Just another Reality-based bubble in the foam of the multiverse.

Saturday, December 04, 2010

"...an idea whose time has come"


"Welcome to the desert of the real"


Except they're not going to darken the skies to fight the machines, they're advocating to darken the skies so they can continue to burn fossil fuels.

CANCUN, Mexico (AP) — Like the warming atmosphere above, a once-taboo idea hangs over the slow, frustrating U.N. talks to curb climate change: the idea to tinker with the atmosphere or the planet itself, pollute the skies to ward off the sun, fill the oceans with gas-eating plankton, do whatever it takes.

As climate negotiators grew more discouraged in recent months, U.S. and British government bodies urged stepped-up studies of such "geoengineering." The U.N. climate science network decided to assess the options. And a range of new research moved ahead in America and elsewhere...

Schemes were floated for using aircraft, balloons or big guns to spread sulfate particles in the lower stratosphere to reflect sunlight, easing the warming scientists say is being caused by carbon dioxide and other greenhouse gases emitted by industry, vehicles and agriculture.

Others suggested assembling gargantuan mirrors in orbit to fend off the solar radiation.

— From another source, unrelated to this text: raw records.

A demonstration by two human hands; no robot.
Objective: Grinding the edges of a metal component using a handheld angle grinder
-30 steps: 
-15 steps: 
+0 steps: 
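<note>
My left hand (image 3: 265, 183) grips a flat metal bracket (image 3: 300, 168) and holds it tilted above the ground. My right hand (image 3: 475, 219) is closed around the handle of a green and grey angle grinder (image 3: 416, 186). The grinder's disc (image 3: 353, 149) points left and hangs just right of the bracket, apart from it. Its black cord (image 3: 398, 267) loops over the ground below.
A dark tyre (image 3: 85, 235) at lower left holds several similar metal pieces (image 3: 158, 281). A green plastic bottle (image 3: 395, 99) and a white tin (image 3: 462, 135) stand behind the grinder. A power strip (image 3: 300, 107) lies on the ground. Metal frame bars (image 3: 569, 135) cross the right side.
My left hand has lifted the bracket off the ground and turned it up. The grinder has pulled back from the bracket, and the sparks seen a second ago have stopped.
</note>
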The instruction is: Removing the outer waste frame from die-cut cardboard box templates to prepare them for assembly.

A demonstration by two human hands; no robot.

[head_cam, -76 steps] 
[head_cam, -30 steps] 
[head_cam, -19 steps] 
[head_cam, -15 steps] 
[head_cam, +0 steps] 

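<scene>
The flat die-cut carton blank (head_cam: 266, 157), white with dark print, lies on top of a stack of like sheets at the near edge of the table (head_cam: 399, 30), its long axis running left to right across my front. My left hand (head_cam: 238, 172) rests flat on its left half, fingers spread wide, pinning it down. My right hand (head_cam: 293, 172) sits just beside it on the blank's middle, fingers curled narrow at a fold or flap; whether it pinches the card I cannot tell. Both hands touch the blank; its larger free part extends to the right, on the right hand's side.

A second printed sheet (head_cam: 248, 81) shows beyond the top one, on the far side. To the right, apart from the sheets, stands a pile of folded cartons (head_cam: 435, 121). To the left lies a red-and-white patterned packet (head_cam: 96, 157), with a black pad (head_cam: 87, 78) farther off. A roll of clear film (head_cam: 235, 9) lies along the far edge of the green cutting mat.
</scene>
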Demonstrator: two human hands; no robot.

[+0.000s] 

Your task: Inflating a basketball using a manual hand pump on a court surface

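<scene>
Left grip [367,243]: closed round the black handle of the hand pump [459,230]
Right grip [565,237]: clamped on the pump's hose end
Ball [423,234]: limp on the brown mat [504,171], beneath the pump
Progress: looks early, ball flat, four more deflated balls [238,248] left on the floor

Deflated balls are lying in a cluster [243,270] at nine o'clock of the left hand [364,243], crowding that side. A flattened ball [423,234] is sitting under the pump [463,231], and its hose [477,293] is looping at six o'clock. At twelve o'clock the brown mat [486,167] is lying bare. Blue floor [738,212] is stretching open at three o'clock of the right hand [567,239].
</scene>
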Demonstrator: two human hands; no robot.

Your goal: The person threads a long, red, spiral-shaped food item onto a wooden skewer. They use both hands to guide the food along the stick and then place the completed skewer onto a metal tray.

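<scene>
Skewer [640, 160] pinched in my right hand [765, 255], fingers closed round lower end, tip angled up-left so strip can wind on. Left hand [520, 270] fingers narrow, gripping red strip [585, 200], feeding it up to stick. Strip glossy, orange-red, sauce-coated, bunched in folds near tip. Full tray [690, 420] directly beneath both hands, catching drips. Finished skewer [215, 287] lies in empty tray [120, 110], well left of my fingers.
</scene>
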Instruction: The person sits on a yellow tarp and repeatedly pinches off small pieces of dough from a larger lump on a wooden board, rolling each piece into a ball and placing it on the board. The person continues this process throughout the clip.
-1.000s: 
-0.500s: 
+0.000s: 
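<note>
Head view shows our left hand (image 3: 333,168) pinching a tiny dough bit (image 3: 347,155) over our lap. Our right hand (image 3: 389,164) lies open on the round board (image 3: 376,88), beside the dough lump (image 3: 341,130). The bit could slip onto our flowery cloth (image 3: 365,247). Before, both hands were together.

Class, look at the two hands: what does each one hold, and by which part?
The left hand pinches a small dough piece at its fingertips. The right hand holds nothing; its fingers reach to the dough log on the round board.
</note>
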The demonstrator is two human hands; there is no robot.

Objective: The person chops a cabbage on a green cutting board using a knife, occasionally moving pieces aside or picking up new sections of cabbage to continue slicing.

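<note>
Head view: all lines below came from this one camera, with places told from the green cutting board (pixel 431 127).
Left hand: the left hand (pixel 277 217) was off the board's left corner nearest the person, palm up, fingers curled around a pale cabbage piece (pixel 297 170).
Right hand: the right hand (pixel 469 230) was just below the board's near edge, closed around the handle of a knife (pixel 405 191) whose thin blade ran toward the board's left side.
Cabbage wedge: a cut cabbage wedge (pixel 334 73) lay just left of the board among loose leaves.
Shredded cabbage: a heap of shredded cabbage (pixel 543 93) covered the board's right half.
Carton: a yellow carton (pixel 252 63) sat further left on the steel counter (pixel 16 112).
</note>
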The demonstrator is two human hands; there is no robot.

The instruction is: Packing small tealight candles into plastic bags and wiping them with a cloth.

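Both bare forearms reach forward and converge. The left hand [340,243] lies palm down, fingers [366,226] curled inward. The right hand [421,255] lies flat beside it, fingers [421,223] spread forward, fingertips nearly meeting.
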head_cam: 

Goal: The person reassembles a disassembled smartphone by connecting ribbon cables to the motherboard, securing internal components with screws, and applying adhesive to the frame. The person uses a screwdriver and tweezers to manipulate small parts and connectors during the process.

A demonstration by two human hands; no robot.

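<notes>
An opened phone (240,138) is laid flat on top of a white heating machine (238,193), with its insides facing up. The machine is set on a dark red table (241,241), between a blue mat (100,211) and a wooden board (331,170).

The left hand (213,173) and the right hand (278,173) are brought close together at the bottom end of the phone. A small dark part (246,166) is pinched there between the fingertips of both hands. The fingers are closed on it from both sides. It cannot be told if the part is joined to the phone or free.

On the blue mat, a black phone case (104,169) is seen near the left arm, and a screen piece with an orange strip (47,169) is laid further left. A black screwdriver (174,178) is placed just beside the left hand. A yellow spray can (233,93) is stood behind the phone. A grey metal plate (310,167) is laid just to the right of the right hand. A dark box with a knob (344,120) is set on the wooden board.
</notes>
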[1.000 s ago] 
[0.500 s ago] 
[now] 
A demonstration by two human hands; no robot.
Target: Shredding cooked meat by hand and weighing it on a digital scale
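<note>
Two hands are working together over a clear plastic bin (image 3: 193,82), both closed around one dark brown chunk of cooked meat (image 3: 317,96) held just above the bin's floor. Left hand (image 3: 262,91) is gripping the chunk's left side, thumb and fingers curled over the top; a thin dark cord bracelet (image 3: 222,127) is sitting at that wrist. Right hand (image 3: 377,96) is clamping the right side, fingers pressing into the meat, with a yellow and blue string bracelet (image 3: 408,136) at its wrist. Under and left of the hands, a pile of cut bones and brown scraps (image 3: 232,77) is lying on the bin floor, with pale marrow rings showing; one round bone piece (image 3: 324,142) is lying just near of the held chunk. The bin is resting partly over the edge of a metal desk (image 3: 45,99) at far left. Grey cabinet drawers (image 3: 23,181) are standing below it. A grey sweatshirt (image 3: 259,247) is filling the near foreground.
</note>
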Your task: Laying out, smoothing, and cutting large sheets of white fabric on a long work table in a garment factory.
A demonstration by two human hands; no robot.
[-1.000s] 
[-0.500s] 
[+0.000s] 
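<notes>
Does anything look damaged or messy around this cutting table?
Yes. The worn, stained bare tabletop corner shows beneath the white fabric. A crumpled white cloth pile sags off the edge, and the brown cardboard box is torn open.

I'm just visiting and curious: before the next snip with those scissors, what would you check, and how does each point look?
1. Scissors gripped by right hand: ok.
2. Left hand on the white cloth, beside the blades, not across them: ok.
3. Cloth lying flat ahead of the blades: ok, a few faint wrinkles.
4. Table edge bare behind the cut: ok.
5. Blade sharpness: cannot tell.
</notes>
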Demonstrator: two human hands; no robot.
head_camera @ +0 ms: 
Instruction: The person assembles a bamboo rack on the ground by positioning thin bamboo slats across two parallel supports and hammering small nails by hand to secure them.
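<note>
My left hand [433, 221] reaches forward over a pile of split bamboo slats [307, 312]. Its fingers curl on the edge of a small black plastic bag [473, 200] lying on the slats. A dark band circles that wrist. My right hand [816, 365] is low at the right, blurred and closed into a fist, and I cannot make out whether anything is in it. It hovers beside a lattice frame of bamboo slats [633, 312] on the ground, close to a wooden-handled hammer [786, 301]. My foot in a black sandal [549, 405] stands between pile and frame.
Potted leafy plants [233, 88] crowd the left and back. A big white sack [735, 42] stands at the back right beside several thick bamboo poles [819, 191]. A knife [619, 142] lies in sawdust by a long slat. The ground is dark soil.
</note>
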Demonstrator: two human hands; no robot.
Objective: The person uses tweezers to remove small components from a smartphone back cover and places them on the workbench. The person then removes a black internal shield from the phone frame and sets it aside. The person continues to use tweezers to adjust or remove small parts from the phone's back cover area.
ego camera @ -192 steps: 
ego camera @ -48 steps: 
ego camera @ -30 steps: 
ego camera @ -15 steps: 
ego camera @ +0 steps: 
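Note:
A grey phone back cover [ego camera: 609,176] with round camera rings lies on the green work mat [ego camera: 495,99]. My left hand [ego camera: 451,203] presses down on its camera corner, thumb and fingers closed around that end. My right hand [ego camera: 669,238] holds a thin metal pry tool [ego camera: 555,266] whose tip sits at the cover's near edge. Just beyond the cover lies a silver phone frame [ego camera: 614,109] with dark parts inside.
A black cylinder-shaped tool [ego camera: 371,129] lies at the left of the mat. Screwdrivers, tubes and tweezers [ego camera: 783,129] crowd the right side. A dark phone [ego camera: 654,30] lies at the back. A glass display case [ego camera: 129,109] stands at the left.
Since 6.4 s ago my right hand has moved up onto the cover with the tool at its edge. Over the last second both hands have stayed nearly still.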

Still others propose — and a German experiment tried — seeding the ocean with iron, a nutrient that would spur the spread of plankton, which absorb atmospheric carbon dioxide...

Specialists regard the stratospheric sulfates proposal as among the most feasible. The U.S. government's National Center for Atmospheric Research has undertaken computer modeling to assess its effect, for one thing, on the protective ozone layer...

a report from U.S. Rep. Bart Gordon, a Democrat from Georgia who chairs the House Science and Technology Committee, urged the government to consider climate-engineering research "as soon as possible in order to ensure scientific preparedness for future climate events."

The U.S. panel had collaborated in its study with a British House of Commons committee.

"We may need geoengineering as a 'Plan B,'" the British report said, if nations fail to forge agreement on a binding treaty to rein in greenhouse gases.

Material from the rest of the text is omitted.